A faster Arc.

Overview

Trc

rustc 1.70.0 stable MIT License Build status Docs status Tests status

Trc is a performant heap-allocated smart pointer for Rust that implements thread reference counting. Trc stands for: Thread Reference Counted. Trc provides a shared ownership of the data similar to Arc<T> and Rc<T>. It implements thread reference counting, which is based on the observation that most objects are only used by one thread. This means that two reference counts can be created: one for thread-local use, and one atomic one for sharing between threads. Thread reference counting sets the atomic reference count to the number of threads using the data.

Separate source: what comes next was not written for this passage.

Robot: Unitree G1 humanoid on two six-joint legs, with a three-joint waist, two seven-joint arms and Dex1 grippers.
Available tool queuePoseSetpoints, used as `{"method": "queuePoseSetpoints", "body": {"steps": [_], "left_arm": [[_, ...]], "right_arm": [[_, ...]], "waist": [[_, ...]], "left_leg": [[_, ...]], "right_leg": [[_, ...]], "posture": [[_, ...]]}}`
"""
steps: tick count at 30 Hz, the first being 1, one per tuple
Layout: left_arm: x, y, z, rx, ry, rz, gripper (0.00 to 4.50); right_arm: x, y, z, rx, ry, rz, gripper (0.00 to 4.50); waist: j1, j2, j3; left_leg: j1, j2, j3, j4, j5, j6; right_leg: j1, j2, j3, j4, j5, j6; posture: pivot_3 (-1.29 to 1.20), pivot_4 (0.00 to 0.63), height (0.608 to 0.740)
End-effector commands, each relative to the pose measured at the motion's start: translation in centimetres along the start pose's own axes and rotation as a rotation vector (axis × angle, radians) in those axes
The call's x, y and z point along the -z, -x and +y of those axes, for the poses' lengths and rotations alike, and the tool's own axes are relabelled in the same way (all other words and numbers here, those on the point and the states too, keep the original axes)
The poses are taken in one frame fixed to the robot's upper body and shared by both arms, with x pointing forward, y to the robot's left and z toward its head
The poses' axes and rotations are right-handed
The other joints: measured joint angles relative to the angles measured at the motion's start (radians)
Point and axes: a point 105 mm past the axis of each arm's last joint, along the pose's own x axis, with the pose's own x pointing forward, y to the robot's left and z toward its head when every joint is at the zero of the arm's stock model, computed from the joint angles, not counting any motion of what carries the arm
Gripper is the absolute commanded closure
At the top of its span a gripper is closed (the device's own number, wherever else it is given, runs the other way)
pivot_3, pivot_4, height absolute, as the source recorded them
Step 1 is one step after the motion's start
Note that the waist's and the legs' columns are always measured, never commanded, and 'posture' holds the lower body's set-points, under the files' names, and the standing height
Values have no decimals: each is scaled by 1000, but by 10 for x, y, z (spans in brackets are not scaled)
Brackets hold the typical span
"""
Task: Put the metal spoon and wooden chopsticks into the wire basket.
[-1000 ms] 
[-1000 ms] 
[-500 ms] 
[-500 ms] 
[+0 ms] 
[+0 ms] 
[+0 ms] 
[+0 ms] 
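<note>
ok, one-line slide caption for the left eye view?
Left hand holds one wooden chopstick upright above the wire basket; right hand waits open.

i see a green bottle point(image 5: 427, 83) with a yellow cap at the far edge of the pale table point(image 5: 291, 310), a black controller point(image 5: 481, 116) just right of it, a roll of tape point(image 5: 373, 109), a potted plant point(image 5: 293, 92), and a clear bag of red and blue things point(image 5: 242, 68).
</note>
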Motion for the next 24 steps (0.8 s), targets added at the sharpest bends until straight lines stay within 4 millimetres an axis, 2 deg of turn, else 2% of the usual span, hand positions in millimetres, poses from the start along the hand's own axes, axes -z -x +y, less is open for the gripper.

A cycle between Trc pointers cannot be deallocated as the reference counts will never reach zero. The solution is a Weak<T>. A Weak<T> is a non-owning reference to the data held by a Trc<T>. They break reference cycles by adding a layer of indirection and act as an observer. They cannot even access the data directly, and must be converted back into Trc<T>. Weak<T> does not keep the value alive (which can be dropped), and only keeps the backing allocation alive.

To soundly implement thread safety Trc<T> does not itself implement Send or Sync. However, SharedTrc<T> does, and it is the only way to safely send a Trc<T> across threads. See SharedTrc for it's API, which is similar to that of Weak.

Examples

Example of Trc<T> in a single thread:

use trc::Trc;

let mut trc = Trc::new(100);
assert_eq!(*trc, 100);
*Trc::get_mut(&mut trc).unwrap() = 200;
assert_eq!(*trc, 200);

Example of Trc<T> with multiple threads:

use std::thread;
use trc::Trc;
use trc::SharedTrc;

let trc = Trc::new(100);
let shared = SharedTrc::from_trc(&trc);
let handle = thread::spawn(move || {
    let trc = SharedTrc::to_trc(shared);
    assert_eq!(*trc, 100);
});

handle.join().unwrap();
assert_eq!(*trc, 100);

Example of Weak<T> in a single thread:

use trc::Trc;
use trc::Weak;

let trc = Trc::new(100);
let weak = Trc::downgrade(&trc);
let mut new_trc = Weak::upgrade(&weak).unwrap();
assert_eq!(*new_trc, 100);
drop(trc);
drop(weak);
*Trc::get_mut(&mut new_trc).unwrap() = 200;
assert_eq!(*new_trc, 200);

Example of Weak<T> with multiple threads:

use std::thread;
use trc::Trc;
use trc::Weak;

let trc = Trc::new(100);
let weak = Trc::downgrade(&trc);

let handle = thread::spawn(move || {
    let trc = Weak::upgrade(&weak).unwrap();
    assert_eq!(*trc, 100);
});
handle.join().unwrap();
assert_eq!(*trc, 100);

Benchmarks

Benchmarks via Criterion. As can be seen, Trc's performance really shines when there are many Clones. The reason Trc does not do as well for fewer operations is that it needs to allocate n+1 blocks of memory for n threads, and so for 1 thread, there are 2 allocations. However, after the initial allocations, Trc performs very well - 3.81x Arc's time for Clones.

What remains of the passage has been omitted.